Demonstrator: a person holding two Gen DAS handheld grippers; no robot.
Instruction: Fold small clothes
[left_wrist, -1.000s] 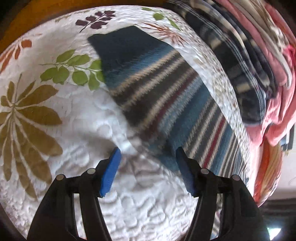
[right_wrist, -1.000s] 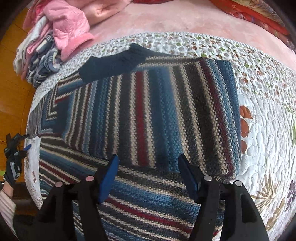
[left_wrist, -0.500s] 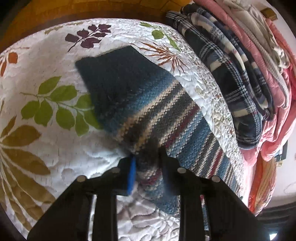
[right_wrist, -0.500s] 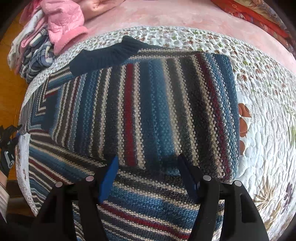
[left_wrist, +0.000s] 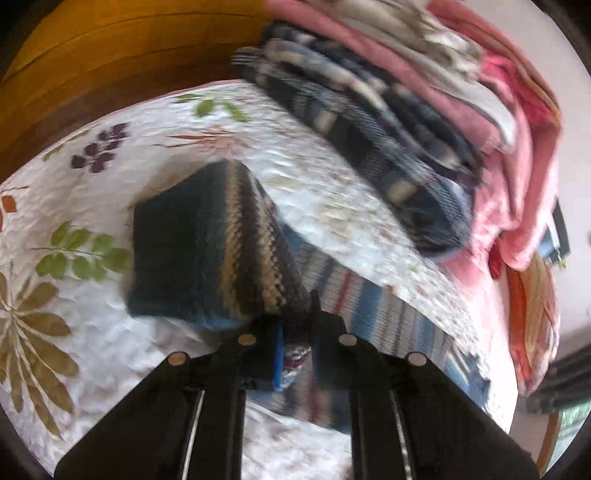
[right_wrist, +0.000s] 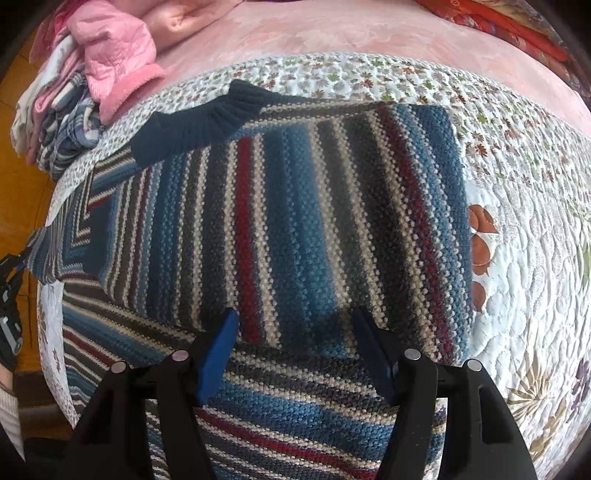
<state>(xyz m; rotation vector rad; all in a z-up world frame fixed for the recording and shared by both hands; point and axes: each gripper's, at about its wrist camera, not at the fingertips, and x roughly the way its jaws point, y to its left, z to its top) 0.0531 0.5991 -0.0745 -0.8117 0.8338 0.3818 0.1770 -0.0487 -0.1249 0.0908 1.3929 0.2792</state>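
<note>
At the bottom centre of the left wrist view we see the left gripper (left_wrist: 295, 347), its jaws drawn close together and pinching a bunch of the striped knit sweater (left_wrist: 225, 254). The knit rises from the pinch toward the middle left of the frame, where the dark blue cuff end of a sleeve (left_wrist: 166, 236) hangs over the white leaf-print quilt (left_wrist: 74, 332) (this view is blurred, so we cannot tell whether the cuff touches the quilt). More of the sweater's pale-looking stripes run off to the lower right. Farther up, in the upper right of the frame, a pile of clothes (left_wrist: 406, 122) sits on the bed, a blue-and-white plaid piece lowest, pink and light ones above it. Brown wooden floor (left_wrist: 92, 66) fills the upper left.

In the right wrist view the right gripper (right_wrist: 295, 332) stands at the bottom centre with its blue pads wide apart, holding nothing, just above the sweater (right_wrist: 314, 229). Here the sweater lies flat on the quilt (right_wrist: 535, 277) and fills the middle of the frame, a folded-over panel with upright stripes of blue, black, cream and dark red lying on a layer whose stripes run crosswise. A dark blue ribbed cuff (right_wrist: 207, 122) lies across its upper left part. At the far left edge the left gripper (right_wrist: 13, 266) shows as a small black shape (with a bit of striped sleeve (right_wrist: 7, 402) below it). Beyond the sweater, the clothes pile (right_wrist: 81, 85) sits in the upper left corner, and a pink blanket (right_wrist: 332, 29) spreads along the top.
</note>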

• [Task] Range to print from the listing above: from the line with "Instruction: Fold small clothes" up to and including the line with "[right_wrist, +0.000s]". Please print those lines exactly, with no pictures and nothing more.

• [Completed task]
Instruction: Fold small clothes
[left_wrist, -1.000s] 
[right_wrist, -1.000s] 
[left_wrist, -0.500s] 
[right_wrist, -0.500s] 
[left_wrist, +0.000s] 
[right_wrist, +0.000s] 

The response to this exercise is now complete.